* _TASK DIRECTIONS_
Transcribe the entire listing below exactly.

◆ ◆ ◆

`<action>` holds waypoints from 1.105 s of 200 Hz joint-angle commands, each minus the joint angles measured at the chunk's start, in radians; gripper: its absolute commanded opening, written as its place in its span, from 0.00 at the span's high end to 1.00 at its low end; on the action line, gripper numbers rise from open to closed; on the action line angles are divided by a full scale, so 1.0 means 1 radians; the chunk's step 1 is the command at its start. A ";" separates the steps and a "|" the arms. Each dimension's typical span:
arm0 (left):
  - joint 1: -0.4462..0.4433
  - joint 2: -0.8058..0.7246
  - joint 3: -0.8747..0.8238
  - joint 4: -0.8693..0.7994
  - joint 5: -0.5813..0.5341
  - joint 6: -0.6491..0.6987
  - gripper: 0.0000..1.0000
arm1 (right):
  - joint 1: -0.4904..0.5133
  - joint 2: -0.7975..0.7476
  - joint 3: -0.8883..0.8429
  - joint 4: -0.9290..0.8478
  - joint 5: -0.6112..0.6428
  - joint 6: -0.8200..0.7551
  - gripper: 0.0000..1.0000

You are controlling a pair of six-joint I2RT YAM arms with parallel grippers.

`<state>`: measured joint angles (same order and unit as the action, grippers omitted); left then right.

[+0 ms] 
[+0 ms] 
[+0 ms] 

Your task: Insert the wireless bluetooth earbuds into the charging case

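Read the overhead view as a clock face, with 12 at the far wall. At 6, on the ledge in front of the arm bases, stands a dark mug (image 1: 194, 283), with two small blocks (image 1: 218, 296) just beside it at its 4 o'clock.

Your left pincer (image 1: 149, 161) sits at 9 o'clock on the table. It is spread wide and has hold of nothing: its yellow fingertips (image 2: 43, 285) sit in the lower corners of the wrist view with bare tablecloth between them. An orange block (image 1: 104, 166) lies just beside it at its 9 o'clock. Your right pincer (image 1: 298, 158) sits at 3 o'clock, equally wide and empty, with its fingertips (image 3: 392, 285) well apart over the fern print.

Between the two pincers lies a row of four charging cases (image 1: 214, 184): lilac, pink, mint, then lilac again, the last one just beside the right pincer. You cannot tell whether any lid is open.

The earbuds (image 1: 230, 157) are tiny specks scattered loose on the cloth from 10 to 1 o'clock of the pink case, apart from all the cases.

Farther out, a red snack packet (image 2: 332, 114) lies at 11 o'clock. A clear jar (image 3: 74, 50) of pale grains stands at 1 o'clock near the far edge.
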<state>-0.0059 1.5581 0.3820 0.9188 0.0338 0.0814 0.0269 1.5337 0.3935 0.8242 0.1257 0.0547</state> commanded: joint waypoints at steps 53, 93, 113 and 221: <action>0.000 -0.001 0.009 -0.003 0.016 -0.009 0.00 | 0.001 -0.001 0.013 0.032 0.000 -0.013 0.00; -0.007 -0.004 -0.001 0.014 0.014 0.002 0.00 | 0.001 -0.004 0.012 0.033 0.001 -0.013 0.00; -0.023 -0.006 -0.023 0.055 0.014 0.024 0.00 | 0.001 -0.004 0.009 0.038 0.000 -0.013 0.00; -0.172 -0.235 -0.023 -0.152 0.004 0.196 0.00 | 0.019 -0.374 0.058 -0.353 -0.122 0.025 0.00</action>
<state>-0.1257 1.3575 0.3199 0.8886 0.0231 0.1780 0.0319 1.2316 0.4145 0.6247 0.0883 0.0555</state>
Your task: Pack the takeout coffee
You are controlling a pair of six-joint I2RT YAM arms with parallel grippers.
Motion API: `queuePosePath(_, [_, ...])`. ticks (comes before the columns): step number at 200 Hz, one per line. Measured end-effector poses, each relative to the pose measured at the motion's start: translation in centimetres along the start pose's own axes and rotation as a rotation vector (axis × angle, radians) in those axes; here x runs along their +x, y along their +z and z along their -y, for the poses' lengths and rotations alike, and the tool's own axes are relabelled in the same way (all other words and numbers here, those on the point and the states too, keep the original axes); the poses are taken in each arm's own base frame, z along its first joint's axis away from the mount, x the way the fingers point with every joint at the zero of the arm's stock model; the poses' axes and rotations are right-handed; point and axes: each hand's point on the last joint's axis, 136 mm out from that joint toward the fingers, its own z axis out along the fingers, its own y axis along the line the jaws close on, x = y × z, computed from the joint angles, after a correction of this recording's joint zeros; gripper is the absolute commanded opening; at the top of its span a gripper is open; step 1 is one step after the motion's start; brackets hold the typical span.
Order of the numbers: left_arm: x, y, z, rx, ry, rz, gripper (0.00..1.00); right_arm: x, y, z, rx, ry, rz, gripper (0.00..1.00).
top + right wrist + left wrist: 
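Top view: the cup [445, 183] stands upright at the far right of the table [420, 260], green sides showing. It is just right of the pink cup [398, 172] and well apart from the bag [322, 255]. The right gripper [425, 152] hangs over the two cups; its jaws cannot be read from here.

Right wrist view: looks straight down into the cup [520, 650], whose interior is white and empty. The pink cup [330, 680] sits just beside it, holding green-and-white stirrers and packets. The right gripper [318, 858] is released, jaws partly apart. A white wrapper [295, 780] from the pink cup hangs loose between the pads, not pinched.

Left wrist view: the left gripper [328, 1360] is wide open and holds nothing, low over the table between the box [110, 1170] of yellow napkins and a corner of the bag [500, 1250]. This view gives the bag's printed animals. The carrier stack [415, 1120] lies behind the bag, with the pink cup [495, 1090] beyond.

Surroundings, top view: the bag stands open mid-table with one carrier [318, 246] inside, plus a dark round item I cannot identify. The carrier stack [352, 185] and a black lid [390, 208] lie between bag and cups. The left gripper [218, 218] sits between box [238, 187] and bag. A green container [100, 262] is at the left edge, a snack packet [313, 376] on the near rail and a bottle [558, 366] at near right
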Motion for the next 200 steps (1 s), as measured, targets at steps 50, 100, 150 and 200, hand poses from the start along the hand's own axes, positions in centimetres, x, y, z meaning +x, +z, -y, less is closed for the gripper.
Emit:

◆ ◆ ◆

* _WRITTEN RESPONSE_
`<action>` holds waypoints from 1.105 s of 200 Hz joint-angle commands, each minus the joint angles measured at the chunk's start, in radians; gripper: its absolute commanded opening, written as its place in its span, from 0.00 at the span's high end to 1.00 at its low end; on the action line, gripper numbers rise from open to closed; on the action line angles are divided by a full scale, so 1.0 means 1 radians; the chunk's step 1 is the command at its start. A ";" separates the steps and a "|" the arms. Each dimension's typical span:
arm0 (left):
  - joint 1: -0.4462..0.4433
  - joint 2: -0.8058..0.7246
  - joint 3: -0.8747..0.8238
  - joint 4: -0.8693..0.7994
  - joint 5: -0.5813..0.5341
  - joint 6: -0.6491..0.6987
  - gripper: 0.0000..1.0000
arm1 (right):
  - joint 1: -0.4904..0.5133
  - joint 2: -0.7975..0.7476
  - joint 3: -0.8883..0.8429
  - joint 4: -0.9290..0.8478
  - joint 5: -0.6112..0.6428
  - joint 6: -0.8200..0.7551
  - gripper: 0.0000..1.0000

You are controlling a pair of six-joint I2RT YAM arms with parallel grippers.

`<state>`: measured joint angles (same order and unit as the action, grippers omitted); left then right.

[+0 ms] 
[+0 ms] 
[+0 ms] 

Your task: Insert the wireless bluetooth earbuds into the charging case

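Read the overhead view as a clock face, with 12 at the far wall. At 6, on the ledge in front of the arm bases, stands a dark mug (image 1: 194, 283), with two small blocks (image 1: 218, 296) just beside it at its 4 o'clock.

Your left pincer (image 1: 149, 161) sits at 9 o'clock on the table. It is spread wide and has hold of nothing: its yellow fingertips (image 2: 43, 285) sit in the lower corners of the wrist view with bare tablecloth between them. An orange block (image 1: 104, 166) lies just beside it at its 9 o'clock. Your right pincer (image 1: 298, 158) sits at 3 o'clock, equally wide and empty, with its fingertips (image 3: 392, 285) well apart over the fern print.

Between the two pincers lies a row of four charging cases (image 1: 214, 184): lilac, pink, mint, then lilac again, the last one just beside the right pincer. You cannot tell whether any lid is open.

The earbuds (image 1: 230, 157) are tiny specks scattered loose on the cloth from 10 to 1 o'clock of the pink case, apart from all the cases.

Farther out, a red snack packet (image 2: 332, 114) lies at 11 o'clock. A clear jar (image 3: 74, 50) of pale grains stands at 1 o'clock near the far edge.
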<state>-0.0059 1.5581 0.3820 0.9188 0.0338 0.0814 0.0269 1.5337 0.3935 0.8242 0.1257 0.0547</state> commanded: joint waypoints at steps 53, 93, 113 and 221: <action>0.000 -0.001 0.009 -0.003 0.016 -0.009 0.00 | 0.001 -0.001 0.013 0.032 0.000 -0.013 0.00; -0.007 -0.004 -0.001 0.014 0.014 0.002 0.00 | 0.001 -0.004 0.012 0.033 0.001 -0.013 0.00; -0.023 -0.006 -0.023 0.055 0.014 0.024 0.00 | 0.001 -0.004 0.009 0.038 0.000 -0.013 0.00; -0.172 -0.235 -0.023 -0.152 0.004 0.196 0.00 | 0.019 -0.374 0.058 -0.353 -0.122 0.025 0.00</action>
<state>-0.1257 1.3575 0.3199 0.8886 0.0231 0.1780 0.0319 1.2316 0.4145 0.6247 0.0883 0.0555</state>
Your task: Pack the takeout coffee
You are controlling a pair of six-joint I2RT YAM arms with parallel grippers.
Motion API: `queuePosePath(_, [_, ...])`. ticks (comes before the columns): step number at 200 Hz, one per line. Measured end-effector poses, each relative to the pose measured at the motion's start: translation in centimetres along the start pose's own axes and rotation as a rotation vector (axis × angle, radians) in those axes; here x runs along their +x, y along their +z and z along their -y, for the poses' lengths and rotations alike, and the tool's own axes are relabelled in the same way (all other words and numbers here, those on the point and the states too, keep the original axes); the poses are taken in each arm's own base frame, z along its first joint's axis away from the mount, x the way the fingers point with every joint at the zero of the arm's stock model; the poses' axes and rotations are right-handed; point and axes: each hand's point on the last joint's axis, 136 mm out from that joint toward the fingers, its own z axis out along the fingers, its own y axis along the line the jaws close on, x = y × z, computed from the joint angles, after a correction of this recording's joint zeros; gripper is the absolute commanded opening; at the top of its span a gripper is open; step 1 is one step after the motion's start; brackets hold the typical span.
Order of the numbers: left_arm: x, y, z, rx, ry, rz, gripper (0.00..1.00); right_arm: x, y, z, rx, ry, rz, gripper (0.00..1.00).
top + right wrist + left wrist: 
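Top view: the cup [445, 183] stands upright at the far right of the table [420, 260], green sides showing. It is just right of the pink cup [398, 172] and well apart from the bag [322, 255]. The right gripper [425, 152] hangs over the two cups; its jaws cannot be read from here.

Right wrist view: looks straight down into the cup [520, 650], whose interior is white and empty. The pink cup [330, 680] sits just beside it, holding green-and-white stirrers and packets. The right gripper [318, 858] is released, jaws partly apart. A white wrapper [295, 780] from the pink cup hangs loose between the pads, not pinched.

Left wrist view: the left gripper [328, 1360] is wide open and holds nothing, low over the table between the box [110, 1170] of yellow napkins and a corner of the bag [500, 1250]. This view gives the bag's printed animals. The carrier stack [415, 1120] lies behind the bag, with the pink cup [495, 1090] beyond.

Surroundings, top view: the bag stands open mid-table with one carrier [318, 246] inside, plus a dark round item I cannot identify. The carrier stack [352, 185] and a black lid [390, 208] lie between bag and cups. The left gripper [218, 218] sits between box [238, 187] and bag. A green container [100, 262] is at the left edge, a snack packet [313, 376] on the near rail and a bottle [558, 366] at near right
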Motion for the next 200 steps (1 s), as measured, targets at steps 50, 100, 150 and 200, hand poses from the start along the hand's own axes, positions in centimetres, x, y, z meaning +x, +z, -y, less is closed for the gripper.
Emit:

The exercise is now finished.